## Try it
Without altering a single character, set down all of the data below.

Stored records

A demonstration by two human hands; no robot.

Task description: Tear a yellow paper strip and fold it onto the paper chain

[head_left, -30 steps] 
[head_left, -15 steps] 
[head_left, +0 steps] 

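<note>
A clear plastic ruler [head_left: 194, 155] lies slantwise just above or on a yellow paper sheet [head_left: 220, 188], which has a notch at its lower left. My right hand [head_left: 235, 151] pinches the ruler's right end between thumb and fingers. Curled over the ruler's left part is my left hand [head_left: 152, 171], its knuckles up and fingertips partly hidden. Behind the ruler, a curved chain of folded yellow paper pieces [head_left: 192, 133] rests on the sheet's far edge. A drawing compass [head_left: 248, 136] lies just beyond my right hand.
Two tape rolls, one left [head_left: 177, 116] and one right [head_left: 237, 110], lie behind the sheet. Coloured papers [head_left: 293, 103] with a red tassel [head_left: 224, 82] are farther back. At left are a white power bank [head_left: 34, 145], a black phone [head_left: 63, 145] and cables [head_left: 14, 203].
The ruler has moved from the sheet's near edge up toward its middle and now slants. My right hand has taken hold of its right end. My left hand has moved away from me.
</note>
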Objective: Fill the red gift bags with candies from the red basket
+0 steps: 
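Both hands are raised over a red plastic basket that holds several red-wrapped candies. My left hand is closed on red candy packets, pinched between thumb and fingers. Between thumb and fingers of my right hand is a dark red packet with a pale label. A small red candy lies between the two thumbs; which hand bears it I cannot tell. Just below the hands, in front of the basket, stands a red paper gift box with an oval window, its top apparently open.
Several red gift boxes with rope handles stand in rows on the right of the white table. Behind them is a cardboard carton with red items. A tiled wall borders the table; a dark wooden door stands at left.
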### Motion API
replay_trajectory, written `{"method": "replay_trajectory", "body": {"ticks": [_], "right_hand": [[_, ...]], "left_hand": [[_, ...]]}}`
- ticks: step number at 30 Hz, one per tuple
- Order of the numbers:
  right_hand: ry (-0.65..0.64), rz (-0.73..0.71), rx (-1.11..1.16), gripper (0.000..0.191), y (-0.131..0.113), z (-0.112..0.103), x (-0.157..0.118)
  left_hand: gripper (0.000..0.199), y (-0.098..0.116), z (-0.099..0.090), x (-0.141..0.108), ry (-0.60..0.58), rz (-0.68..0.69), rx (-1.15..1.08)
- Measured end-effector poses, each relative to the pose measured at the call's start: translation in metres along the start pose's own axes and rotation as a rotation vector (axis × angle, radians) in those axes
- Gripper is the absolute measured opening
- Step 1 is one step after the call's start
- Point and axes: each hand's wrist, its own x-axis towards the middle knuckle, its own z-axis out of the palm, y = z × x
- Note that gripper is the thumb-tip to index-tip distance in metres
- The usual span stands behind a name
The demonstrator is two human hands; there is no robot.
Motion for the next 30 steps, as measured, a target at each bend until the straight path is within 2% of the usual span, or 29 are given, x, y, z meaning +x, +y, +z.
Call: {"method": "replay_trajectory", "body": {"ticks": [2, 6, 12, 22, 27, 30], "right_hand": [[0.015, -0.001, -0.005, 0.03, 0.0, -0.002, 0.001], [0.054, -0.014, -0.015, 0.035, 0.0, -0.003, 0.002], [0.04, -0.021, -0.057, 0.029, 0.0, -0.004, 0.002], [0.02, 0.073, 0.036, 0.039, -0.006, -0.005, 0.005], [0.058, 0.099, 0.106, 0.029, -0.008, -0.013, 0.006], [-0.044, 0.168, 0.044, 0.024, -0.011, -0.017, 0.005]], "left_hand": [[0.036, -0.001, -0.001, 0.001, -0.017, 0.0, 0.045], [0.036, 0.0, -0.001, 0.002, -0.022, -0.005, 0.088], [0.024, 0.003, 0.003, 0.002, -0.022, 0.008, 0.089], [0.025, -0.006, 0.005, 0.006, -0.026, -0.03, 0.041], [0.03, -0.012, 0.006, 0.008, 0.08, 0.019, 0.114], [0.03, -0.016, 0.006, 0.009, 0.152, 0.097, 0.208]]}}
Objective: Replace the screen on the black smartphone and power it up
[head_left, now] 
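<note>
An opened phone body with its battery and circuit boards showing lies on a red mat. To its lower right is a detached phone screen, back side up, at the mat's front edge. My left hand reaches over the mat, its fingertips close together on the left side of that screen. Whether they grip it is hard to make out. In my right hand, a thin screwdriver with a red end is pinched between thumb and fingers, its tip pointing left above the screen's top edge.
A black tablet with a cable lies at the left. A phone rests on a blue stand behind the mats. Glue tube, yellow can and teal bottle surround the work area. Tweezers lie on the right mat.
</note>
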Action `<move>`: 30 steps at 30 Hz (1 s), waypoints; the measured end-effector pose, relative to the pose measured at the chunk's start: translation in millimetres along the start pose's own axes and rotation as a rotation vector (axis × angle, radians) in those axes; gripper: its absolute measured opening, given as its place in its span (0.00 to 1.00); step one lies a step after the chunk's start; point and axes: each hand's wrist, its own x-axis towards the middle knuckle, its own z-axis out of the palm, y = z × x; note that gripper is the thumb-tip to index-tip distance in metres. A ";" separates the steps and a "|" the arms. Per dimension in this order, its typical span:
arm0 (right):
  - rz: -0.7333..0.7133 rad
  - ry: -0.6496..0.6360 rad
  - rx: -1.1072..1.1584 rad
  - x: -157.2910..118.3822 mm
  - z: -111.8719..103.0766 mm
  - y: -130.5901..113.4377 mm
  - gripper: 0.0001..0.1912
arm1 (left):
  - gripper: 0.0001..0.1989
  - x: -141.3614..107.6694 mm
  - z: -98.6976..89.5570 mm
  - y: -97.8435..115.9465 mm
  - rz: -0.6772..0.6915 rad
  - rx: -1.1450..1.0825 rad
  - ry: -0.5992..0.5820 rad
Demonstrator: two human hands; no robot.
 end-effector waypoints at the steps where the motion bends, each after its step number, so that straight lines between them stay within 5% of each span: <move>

## Response area
A demonstration by two human hands; no robot.

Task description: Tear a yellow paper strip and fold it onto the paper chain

[head_left, -30 steps] 
[head_left, -15 steps] 
[head_left, +0 steps] 

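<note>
A clear plastic ruler [head_left: 194, 155] lies slantwise just above or on a yellow paper sheet [head_left: 220, 188], which has a notch at its lower left. My right hand [head_left: 235, 151] pinches the ruler's right end between thumb and fingers. Curled over the ruler's left part is my left hand [head_left: 152, 171], its knuckles up and fingertips partly hidden. Behind the ruler, a curved chain of folded yellow paper pieces [head_left: 192, 133] rests on the sheet's far edge. A drawing compass [head_left: 248, 136] lies just beyond my right hand.
Two tape rolls, one left [head_left: 177, 116] and one right [head_left: 237, 110], lie behind the sheet. Coloured papers [head_left: 293, 103] with a red tassel [head_left: 224, 82] are farther back. At left are a white power bank [head_left: 34, 145], a black phone [head_left: 63, 145] and cables [head_left: 14, 203].
The ruler has moved from the sheet's near edge up toward its middle and now slants. My right hand has taken hold of its right end. My left hand has moved away from me.
</note>
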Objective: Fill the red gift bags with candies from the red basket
+0 steps: 
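Both hands are raised over a red plastic basket that holds several red-wrapped candies. My left hand is closed on red candy packets, pinched between thumb and fingers. Between thumb and fingers of my right hand is a dark red packet with a pale label. A small red candy lies between the two thumbs; which hand bears it I cannot tell. Just below the hands, in front of the basket, stands a red paper gift box with an oval window, its top apparently open.
Several red gift boxes with rope handles stand in rows on the right of the white table. Behind them is a cardboard carton with red items. A tiled wall borders the table; a dark wooden door stands at left.
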### Motion API
replay_trajectory, written `{"method": "replay_trajectory", "body": {"ticks": [_], "right_hand": [[_, ...]], "left_hand": [[_, ...]]}}`
- ticks: step number at 30 Hz, one per tuple
- Order of the numbers:
  right_hand: ry (-0.65..0.64), rz (-0.73..0.71), rx (-1.11..1.16), gripper (0.000..0.191), y (-0.131..0.113), z (-0.112..0.103), x (-0.157..0.118)
  left_hand: gripper (0.000..0.199), y (-0.098..0.116), z (-0.099..0.090), x (-0.141..0.108), ry (-0.60..0.58), rz (-0.68..0.69), rx (-1.15..1.08)
- Measured end-effector poses, each relative to the pose measured at the call's start: translation in metres along the start pose's own axes and rotation as a rotation vector (axis × angle, radians) in those axes
- Gripper is the absolute measured opening
- Step 1 is one step after the call's start
- Point and axes: each hand's wrist, its own x-axis towards the middle knuckle, its own z-axis out of the palm, y = z × x
- Note that gripper is the thumb-tip to index-tip distance in metres
- The usual span stands behind a name
The demonstrator is two human hands; there is no robot.
Motion for the next 30 steps, as measured, a target at each bend until the straight path is within 2% of the usual span, or 29 are given, x, y, z meaning +x, +y, +z.
Call: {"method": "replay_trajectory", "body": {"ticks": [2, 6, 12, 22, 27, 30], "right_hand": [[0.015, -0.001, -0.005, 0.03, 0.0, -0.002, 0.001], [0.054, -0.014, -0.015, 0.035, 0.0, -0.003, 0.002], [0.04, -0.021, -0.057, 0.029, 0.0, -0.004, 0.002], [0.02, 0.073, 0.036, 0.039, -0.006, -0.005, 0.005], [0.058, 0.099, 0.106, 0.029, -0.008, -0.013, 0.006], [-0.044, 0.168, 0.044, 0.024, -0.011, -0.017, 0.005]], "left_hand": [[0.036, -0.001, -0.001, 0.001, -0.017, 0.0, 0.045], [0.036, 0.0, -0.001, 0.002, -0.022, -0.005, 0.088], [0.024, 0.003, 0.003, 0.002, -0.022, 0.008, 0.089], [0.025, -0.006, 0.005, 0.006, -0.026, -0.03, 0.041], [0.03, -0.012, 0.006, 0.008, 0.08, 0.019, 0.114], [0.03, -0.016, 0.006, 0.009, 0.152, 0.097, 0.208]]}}
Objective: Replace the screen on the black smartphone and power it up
[head_left, now] 
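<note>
An opened phone body with its battery and circuit boards showing lies on a red mat. To its lower right is a detached phone screen, back side up, at the mat's front edge. My left hand reaches over the mat, its fingertips close together on the left side of that screen. Whether they grip it is hard to make out. In my right hand, a thin screwdriver with a red end is pinched between thumb and fingers, its tip pointing left above the screen's top edge.
A black tablet with a cable lies at the left. A phone rests on a blue stand behind the mats. Glue tube, yellow can and teal bottle surround the work area. Tweezers lie on the right mat.
</note>
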Action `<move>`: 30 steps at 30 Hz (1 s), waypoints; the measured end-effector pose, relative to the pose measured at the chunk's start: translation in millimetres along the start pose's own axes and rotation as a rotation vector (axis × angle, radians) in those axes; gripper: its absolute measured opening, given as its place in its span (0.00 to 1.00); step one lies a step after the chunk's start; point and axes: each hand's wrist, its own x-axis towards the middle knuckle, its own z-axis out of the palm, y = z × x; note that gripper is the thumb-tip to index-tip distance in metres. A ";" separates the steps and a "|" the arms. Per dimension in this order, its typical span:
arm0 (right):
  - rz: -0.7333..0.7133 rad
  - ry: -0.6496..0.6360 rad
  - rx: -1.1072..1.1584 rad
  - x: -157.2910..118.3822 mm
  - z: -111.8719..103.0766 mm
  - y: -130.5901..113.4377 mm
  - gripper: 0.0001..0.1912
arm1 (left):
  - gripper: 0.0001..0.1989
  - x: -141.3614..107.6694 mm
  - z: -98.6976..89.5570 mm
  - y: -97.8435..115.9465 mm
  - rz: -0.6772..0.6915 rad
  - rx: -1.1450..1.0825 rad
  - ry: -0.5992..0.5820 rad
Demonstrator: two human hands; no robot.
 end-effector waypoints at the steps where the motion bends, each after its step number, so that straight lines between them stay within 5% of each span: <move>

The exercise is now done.